Building with UBSAN_DIV_ZERO with clang produces numerous fallthrough
warnings from objtool.
In the case of uncheck division, UBSAN_DIV_ZERO may introduce new
control flow to check for division by zero. Because the result of the
division is undefined, LLVM may optimize the control flow such that
after the call to __ubsan_handle_divrem_overflow doesn't matter. If
panic_on_warn was set, __ubsan_handle_divrem_overflow would panic. The
problem is is that panic_on_warn is run time configurable. If it's
disabled, then we cannot guarantee that we will be able to recover
safely.

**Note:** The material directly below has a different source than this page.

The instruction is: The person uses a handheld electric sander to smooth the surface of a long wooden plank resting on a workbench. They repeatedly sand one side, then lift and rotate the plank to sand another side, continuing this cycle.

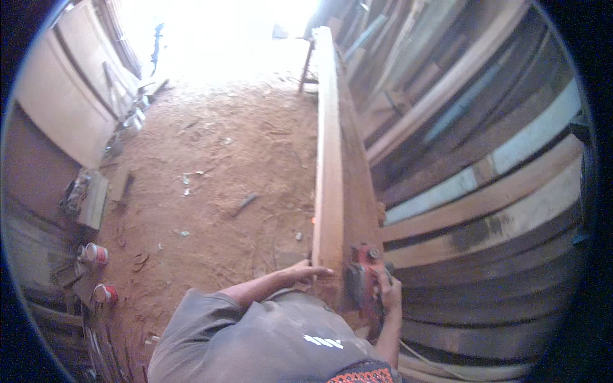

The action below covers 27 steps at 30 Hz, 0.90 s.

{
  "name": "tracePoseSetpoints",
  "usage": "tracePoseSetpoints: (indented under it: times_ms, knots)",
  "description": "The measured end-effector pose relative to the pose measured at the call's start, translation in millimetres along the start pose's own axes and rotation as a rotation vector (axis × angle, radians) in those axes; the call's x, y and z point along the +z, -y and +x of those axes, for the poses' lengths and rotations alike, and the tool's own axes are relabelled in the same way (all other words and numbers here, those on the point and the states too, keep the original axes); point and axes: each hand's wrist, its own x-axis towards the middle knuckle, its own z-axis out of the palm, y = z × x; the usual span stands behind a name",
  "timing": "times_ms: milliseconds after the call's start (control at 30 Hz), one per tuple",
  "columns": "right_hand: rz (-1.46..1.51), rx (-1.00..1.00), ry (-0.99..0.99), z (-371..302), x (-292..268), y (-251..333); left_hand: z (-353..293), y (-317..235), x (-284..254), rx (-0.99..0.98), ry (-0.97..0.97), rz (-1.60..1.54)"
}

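Note:
A long wooden beam [329, 191] runs away from me, its pale edge lit along the left. My left hand [310, 272] rests at its near part, fingers stretched over the wood, apparently not wrapped around it. At the beam's right side, my right hand [391, 292] is closed on a red and dark power planer [367, 271]. The planer lies against the near part of the wood; its underside is hidden. Part of the right hand's grip is hidden behind the tool.
A trestle leg [306, 67] stands under the beam's far end. Stacked boards [485, 223] line the right side. Shavings and scraps cover the brown floor [217, 159]. Small tubs [97, 254] sit at left, below pale panels [64, 89] leaning there. Glare washes out the far end.

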Motion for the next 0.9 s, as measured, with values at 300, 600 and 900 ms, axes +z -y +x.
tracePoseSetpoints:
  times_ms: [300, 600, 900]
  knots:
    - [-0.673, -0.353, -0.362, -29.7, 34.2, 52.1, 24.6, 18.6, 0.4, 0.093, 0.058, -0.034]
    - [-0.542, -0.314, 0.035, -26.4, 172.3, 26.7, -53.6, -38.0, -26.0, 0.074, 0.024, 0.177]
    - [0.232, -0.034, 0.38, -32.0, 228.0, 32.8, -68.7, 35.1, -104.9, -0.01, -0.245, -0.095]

Disable this config for clang until we can come up with a
solution in LLVM.
Link: https://github.com/ClangBuiltLinux/linux/issues/1657
Link: https://github.com/llvm/llvm-project/issues/56289
Link: https://lore.kernel.org/lkml/CAHk-=wj1qhf7y3VNACEexyp5EbkNpdcu_542k-xZpzmYLOjiCg@mail.gmail.com/
Reported-by: Sudip Mukherjee <[email protected]>
Suggested-by: Linus Torvalds <[email protected]>
Signed-off-by: Nick Desaulniers <[email protected]>
---
Linus,
I still think we should add explicit checks to gaurd against divide by
zero.
lib/Kconfig.ubsan | 3 +++
1 file changed, 3 insertions(+)
diff --git a/lib/Kconfig.ubsan b/lib/Kconfig.ubsan
index a9f7eb047768..fd15230a703b 100644
--- a/lib/Kconfig.ubsan
+++ b/lib/Kconfig.ubsan
@@ -84,6 +84,9 @@ config UBSAN_SHIFT
config UBSAN_DIV_ZERO
bool "Perform checking for integer divide-by-zero"
depends on $(cc-option,-fsanitize=integer-divide-by-zero)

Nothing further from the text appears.